Tutorial: Species Diversity Analysis¶

This tutorial demonstrates how to perform a comprehensive species diversity analysis using GridFIA and BIGMAP data.

Scientific Background¶

Species diversity is a fundamental measure of ecosystem health and resilience. This tutorial covers three key diversity metrics:

Shannon Diversity Index (H')¶

The Shannon diversity index (Shannon, 1948) measures both species richness and evenness:

\[H' = -\sum_{i=1}^{S} p_i \ln(p_i)\]

Where \(p_i\) is the proportion of species \(i\). Higher values indicate greater diversity.

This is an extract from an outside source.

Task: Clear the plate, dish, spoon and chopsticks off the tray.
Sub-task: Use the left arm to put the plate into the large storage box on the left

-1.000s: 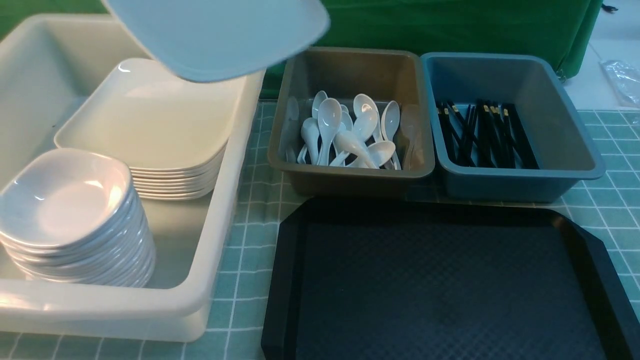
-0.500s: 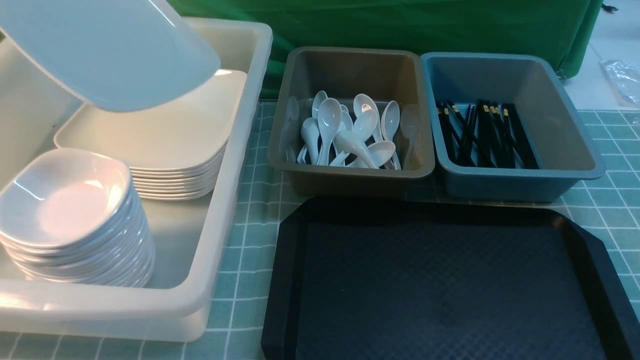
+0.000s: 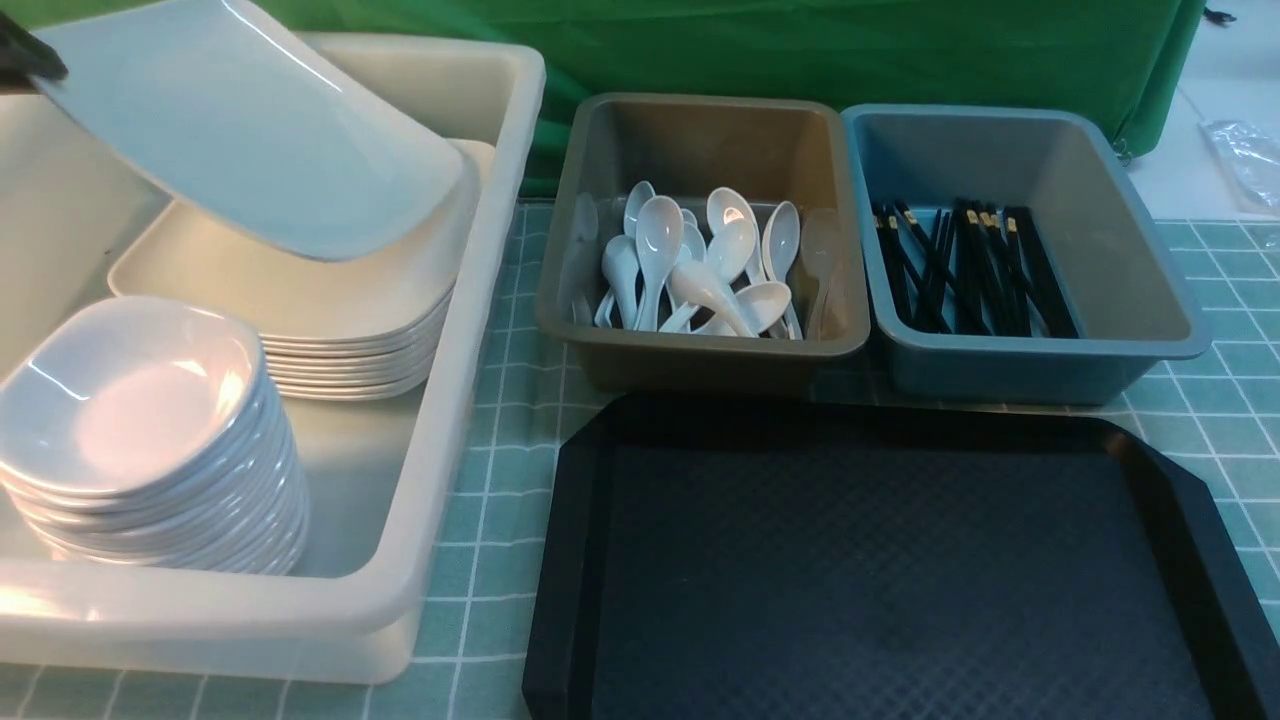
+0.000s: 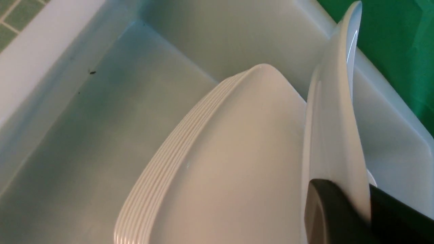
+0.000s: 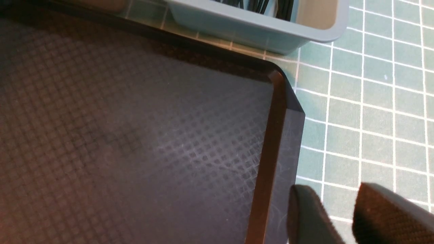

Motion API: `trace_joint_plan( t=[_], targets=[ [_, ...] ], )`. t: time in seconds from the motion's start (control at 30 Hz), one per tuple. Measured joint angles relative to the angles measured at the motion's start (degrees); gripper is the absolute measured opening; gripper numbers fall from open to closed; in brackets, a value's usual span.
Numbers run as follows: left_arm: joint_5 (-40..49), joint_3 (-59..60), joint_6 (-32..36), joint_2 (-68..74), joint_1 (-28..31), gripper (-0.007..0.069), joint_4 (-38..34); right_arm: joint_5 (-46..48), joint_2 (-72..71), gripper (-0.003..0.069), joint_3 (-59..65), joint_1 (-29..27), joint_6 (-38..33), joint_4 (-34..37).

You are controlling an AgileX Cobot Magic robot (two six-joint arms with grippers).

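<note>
Showing at the front view's upper left, one left gripper (image 3: 50, 68) pinches the edge of one white plate (image 3: 260, 130), tilted above one stack of square plates (image 3: 300, 270) in one white tub (image 3: 395, 600). One stack of small dishes (image 3: 130, 400) sits there too; its layers overlap too closely to count. One brown bin (image 3: 700, 370) holds about ten white spoons (image 3: 660, 250), several partly buried. One blue bin (image 3: 1030, 365) holds black chopsticks (image 3: 960, 270), crossed and too bunched to count. One black tray (image 3: 880, 560) lies bare where visible, its near edge cut off.

Looking from the left wrist, two dark fingers (image 4: 318, 203) clamp the plate, seen nearly edge-on; one is mostly hidden behind it.

Turning to the right wrist, the right gripper's two blurred fingers (image 5: 308, 217) stand apart, nothing between them, beside the tray. The blue bin is cropped.
</note>
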Motion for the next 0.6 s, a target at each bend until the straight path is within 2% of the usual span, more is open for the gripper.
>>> trace_joint_plan(
  t=[0.17,0.33,0.6],
  targets=[
    [-3.7,2.0,-0.4,0.3,-3.1,0.0022,5.0,0.0,0.0,0.0247,0.0,0.0,0.0,0.0],
    [-1.9,2.0,-1.7,2.0,-4.4,0.0023,7.5,-0.1,0.0,0.0247,0.0,0.0,0.0,0.0],
    [4.1,2.1,-6.3,6.2,-5.4,0.0113,14.4,-0.4,0.0,0.0247,0.0,0.0,0.0,0.0]
  ],
)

Values typically range from 0 to 5
H' = 0 indicates a monoculture
H' > 3 indicates high diversity

Simpson Diversity Index¶

The Simpson index (Simpson, 1949) has multiple formulations:

Simpson's Dominance (D): \(\sum p_i^2\)

Probability that two individuals belong to the same species
Values range from 0 to 1 (lower = more diverse)

Simpson's Diversity (1-D): \(1 - \sum p_i^2\)

Probability that two individuals belong to different species
Values range from 0 to 1 (higher = more diverse)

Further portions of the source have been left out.